4. Once you’ve traced your paper templates onto your fabric, cut your pattern pieces out of your fabric. Now let’s start sewing!
Part 2: Sew The Bodice Together
1. First, sew the bodice shoulders together. Pin or clip the front and back bodice pieces together with the right sides facing inward. Using a 3/8” (1 cm) seam allowance, sew the front and back bodice pieces together at the shoulders. If you’re using a sewing machine, start and finish with a zigzag stitch, as with all sewn parts of this project. If you’re using a serger, check out this post with five ways to finish your serger chain.
2. Next, sew the sides of the bodice. With the right sides facing inward, clip the side bodice sides together and sew the side seams. Start and finish with a backstitch, then turn the fabric pieces right side out. Set that aside, and let’s start working on the hood.
Part 3. Sew Your Hood Pieces Together
1. Organize your 6 hood pieces. To keep things neat and organized, place your 2 main side hood pieces (one for each side) and 1 main center hood piece (for the center section) together in one small stack. Then do the same thing for your 2 lining side pieces and 1 lining center piece.
2. Next, you’ll be sewing the edges of the hood’s center pieces to each hood side piece individually. First sewing one long edge of the hood center piece to one hood side piece, then the other.
Starting at the top, clip the hood center piece to the top of one hood side piece. Clip these pieces together all the way down the curve of the bottom of the hood. Be sure to line up your center notches. Sew in place.
Repeat this step for the other side of the hood.
3. After both hood side pieces have been sewn to the hood’s center piece, sew the short front bottom of the hoodie (where the dog’s neck would be) into place and sew.
4. Repeat all hoodie steps in Part 3 above for the hood lining.
Part 4. Create the Hood
Now comes the fun part—starting to see it all come together!
1. Prepare both hood sections to be sewn together by laying your main hood wrong side out, and your lining hood right side out. Placing them with the right sides together looks like the images below:
2. Clip around the face, match all seams and sew in place around the face only. Do not stitch around the bottom.
3. Turn your hood right side out to see it come to life, I told you this was the fun part!
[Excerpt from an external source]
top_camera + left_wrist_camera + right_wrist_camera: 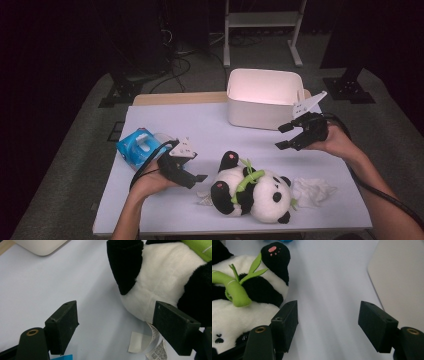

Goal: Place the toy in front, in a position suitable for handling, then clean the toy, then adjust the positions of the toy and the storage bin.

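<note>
A black-and-white panda plush (252,192) with a green bamboo stalk lies on its back near the table's front edge. My left gripper (198,180) is just left of it, open and low over the table. In the left gripper view the jaws (117,327) stand apart around bare table, with the panda's (160,282) body and its paper tag (151,345) close ahead. My right gripper (281,137) hangs open above the table, between the panda and the white bin (264,97). The right gripper view has nothing between the jaws (328,322), and the panda (242,305) lies to the left.
A blue tissue pack (137,147) lies at the table's left, behind my left hand. A crumpled white tissue (311,192) rests right of the panda. The white bin stands at the back of the light table (200,125); its wall (402,277) is near my right jaw.
</note>
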Demonstrator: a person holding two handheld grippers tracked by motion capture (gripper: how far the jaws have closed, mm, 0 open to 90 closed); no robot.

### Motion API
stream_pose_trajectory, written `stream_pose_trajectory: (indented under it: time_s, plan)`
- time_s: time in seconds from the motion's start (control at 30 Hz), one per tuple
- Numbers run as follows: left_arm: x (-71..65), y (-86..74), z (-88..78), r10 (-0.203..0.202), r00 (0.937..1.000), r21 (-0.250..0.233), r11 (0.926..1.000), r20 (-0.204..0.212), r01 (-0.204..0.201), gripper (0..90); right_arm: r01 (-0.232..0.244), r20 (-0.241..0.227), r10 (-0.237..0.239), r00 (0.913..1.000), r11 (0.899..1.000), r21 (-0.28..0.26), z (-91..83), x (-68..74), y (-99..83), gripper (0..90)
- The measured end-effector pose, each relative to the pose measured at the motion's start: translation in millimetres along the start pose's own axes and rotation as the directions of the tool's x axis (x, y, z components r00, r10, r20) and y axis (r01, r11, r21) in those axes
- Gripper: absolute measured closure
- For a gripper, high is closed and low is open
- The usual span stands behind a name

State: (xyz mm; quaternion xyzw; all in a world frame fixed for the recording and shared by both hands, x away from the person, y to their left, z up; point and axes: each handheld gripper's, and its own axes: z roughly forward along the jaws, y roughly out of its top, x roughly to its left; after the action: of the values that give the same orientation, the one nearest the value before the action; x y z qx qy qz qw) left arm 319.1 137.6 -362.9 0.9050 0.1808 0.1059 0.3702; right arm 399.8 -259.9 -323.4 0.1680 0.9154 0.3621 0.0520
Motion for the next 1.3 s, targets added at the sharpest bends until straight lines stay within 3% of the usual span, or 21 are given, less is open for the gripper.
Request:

Part 5. Sew the Hood to the Bodice
1. Turn your hood so that the lining is facing outward and your main fabric is on the inside. With the hood upside down and the face opening up, pull the coat bodice up through the face opening and into the open bottom of the hood. (See the image below.)
Your goal here is to align the bottom raw edges of the hood with the bodice neckline.
2. Clip the raw edge of the hood’s bottom to the bodice neckline, clipping first at the center front and the center back. Clip all the way around, then sew in place.
3. Now that they’re sewn together, flip your hood right side out! For more personalization, add a label (or name tag) to the coat to show who made it.
4. To put the coat on your dog, slide it on first over the head, then through each paw individually. To remove the coat, take out each paw one at a time, then slide it off your pup’s head. Enjoy!